Aber auch, wenn Kastner sich im Geiste schon aus dem Amt verabschieden sollte - die Würde des Amts hat er noch fest im Blick. So blitzte Stadträtin Petra Schneider (SPD) bei ihrer Weiberfastnacht-motivierten Jagd nach Schlipsen erst mal ab: Erst wolle er die Vereidigung der neuen Stadträtin Franziska Bartl vornehmen, sagte Kastner. "Abgeschnittene Krawatte und Amtskette - das verträgt sich nicht." Bartl rückt für Carl-Christian Dressel nach, der berufsbedingt aus Coburg weggezogen ist. Bartl wird die SPD-Fraktion im Verwaltungssenat vertreten, Martin Ruggaber wechselt dafür in den Bausenat. Thomas Nowak wird Mitglied der Coburger Landesstiftung und des Aufsichtsrats der Projektgesellschaft Verkehrslandeplatz.

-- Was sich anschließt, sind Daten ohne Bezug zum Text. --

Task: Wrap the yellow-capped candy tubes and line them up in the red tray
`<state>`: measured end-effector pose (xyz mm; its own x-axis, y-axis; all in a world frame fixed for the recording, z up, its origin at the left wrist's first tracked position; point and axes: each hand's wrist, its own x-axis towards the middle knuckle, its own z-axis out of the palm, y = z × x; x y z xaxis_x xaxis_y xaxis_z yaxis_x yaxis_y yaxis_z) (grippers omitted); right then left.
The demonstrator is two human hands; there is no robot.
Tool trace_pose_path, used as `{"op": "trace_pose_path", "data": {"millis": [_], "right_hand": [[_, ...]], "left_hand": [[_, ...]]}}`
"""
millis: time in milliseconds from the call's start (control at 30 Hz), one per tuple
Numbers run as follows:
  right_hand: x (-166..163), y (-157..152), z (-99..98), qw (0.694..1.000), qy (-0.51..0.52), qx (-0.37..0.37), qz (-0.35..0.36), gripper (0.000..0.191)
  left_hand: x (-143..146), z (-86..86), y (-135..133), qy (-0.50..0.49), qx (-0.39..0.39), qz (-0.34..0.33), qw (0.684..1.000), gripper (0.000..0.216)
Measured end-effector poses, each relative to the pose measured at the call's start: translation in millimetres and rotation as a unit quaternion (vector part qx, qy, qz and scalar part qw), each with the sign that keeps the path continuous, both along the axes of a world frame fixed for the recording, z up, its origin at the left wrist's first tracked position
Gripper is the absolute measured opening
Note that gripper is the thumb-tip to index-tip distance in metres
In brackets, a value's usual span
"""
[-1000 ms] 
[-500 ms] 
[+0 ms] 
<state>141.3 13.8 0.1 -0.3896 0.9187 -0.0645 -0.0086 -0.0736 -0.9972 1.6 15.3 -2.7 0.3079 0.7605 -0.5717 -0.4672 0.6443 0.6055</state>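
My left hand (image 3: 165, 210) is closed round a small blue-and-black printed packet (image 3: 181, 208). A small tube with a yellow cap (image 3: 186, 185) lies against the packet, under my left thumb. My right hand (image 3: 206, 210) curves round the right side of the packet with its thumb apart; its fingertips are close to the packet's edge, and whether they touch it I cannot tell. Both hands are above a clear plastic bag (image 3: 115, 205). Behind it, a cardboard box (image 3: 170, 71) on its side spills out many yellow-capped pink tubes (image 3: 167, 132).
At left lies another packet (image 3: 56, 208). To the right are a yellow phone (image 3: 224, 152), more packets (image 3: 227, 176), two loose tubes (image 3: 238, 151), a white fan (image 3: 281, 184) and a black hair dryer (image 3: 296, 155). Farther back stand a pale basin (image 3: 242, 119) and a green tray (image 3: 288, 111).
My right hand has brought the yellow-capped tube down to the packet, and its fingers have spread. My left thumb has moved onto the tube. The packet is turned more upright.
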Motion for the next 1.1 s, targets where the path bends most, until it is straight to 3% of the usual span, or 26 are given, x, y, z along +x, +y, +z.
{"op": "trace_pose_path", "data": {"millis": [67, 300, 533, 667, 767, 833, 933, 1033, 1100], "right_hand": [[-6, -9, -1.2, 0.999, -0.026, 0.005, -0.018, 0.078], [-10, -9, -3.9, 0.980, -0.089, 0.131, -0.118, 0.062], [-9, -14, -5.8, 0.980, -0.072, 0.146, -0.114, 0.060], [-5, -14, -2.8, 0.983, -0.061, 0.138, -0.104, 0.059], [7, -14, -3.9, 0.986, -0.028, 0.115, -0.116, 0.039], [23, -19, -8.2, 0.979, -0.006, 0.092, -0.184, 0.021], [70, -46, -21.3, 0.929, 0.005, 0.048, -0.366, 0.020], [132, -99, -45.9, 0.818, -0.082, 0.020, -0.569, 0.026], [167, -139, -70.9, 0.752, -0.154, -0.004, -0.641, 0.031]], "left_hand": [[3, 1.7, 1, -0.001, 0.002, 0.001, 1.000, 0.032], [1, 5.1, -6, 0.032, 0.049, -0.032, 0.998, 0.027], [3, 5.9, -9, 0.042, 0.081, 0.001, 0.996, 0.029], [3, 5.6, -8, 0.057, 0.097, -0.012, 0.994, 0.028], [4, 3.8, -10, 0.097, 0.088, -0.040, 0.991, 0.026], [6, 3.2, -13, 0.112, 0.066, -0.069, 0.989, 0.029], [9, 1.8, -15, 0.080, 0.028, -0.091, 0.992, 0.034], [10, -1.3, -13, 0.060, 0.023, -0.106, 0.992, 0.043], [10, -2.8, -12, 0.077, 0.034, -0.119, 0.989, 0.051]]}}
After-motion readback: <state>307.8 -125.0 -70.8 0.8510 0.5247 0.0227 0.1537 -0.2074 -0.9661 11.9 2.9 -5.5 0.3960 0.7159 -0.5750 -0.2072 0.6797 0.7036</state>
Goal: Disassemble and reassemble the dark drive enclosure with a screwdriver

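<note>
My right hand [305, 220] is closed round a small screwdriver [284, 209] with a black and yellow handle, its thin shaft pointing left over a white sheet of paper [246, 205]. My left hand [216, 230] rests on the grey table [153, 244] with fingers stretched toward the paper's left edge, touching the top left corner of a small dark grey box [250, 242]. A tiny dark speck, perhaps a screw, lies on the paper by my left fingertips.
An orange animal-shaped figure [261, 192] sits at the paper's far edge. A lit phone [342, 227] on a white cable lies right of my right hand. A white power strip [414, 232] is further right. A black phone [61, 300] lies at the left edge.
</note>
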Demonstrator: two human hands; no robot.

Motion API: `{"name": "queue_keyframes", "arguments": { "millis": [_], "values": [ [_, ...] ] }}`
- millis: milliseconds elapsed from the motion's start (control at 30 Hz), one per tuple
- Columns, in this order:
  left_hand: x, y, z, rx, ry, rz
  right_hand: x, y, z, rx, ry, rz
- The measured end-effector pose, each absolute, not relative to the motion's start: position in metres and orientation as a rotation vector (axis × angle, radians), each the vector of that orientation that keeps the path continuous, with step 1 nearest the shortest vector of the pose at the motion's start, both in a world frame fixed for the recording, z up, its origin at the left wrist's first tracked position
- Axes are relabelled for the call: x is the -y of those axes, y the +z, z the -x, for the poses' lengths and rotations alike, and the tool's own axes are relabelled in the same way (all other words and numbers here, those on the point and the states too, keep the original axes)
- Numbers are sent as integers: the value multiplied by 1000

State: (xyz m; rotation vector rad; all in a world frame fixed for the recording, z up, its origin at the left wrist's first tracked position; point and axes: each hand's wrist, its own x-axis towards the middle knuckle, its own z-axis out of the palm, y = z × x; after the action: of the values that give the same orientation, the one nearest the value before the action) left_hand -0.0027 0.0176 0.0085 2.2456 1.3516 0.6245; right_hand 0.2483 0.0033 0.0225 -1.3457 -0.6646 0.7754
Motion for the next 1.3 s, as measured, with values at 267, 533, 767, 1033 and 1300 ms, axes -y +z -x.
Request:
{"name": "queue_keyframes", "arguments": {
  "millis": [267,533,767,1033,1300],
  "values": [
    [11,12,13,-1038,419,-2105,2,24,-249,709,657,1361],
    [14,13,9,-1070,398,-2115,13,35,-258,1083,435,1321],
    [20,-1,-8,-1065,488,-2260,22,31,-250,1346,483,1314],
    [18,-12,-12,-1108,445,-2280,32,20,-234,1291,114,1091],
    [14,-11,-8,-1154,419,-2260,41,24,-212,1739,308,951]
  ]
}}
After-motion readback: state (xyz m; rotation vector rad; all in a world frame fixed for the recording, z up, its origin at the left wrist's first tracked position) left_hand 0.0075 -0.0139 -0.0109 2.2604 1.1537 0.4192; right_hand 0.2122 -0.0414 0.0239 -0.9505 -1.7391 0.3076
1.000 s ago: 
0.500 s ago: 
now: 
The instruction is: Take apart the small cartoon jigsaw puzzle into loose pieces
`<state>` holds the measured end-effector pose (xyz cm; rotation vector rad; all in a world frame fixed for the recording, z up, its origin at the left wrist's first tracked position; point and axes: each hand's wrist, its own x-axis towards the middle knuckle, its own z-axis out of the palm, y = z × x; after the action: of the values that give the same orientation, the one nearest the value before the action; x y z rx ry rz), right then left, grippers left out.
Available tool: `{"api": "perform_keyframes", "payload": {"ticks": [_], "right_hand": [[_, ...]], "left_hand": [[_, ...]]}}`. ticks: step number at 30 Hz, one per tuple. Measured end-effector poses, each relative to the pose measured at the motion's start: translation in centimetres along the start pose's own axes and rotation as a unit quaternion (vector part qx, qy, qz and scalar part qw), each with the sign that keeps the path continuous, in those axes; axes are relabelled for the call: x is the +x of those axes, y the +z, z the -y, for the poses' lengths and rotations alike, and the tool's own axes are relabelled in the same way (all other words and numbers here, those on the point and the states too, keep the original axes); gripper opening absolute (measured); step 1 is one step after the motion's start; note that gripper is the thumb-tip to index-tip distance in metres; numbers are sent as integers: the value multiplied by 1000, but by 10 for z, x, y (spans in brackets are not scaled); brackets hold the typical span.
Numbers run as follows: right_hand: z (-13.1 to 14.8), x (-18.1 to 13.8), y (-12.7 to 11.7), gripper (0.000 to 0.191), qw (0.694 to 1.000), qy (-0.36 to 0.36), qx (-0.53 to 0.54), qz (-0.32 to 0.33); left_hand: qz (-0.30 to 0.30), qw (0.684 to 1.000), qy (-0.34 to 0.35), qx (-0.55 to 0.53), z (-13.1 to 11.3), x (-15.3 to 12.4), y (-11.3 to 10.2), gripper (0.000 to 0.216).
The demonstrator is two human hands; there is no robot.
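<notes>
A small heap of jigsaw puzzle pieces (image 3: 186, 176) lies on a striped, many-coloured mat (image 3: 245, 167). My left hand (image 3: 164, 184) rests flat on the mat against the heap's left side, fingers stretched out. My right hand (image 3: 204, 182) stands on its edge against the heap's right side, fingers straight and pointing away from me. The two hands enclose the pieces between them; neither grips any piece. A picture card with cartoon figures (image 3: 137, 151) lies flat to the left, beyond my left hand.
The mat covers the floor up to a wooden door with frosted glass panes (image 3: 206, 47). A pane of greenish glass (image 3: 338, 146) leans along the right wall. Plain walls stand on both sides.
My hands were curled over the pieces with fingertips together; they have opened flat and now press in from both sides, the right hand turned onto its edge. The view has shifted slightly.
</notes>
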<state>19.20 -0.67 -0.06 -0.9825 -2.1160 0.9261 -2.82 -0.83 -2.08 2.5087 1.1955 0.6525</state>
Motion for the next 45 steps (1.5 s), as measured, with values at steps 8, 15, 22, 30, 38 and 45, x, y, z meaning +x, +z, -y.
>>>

Kastners Krawatte war dann in der Sitzungspause nach der Vereidigung fällig. Schon vor der Sitzung hatte Petra Schneider sechs Schlipse erbeutet - allerdings nur solche, deren Besitzer sich darauf eingestellt hatten. Einige Stadträte hatten die Krawatten vor der Saaltür abgenommen, andere waren von vornherein auf Rollkrägen umgestiegen. Andreas Gehring (SPD) hatte eine scherenschonende Variante gewählt: Sein bunt bedruckter Schlips war aus Papier.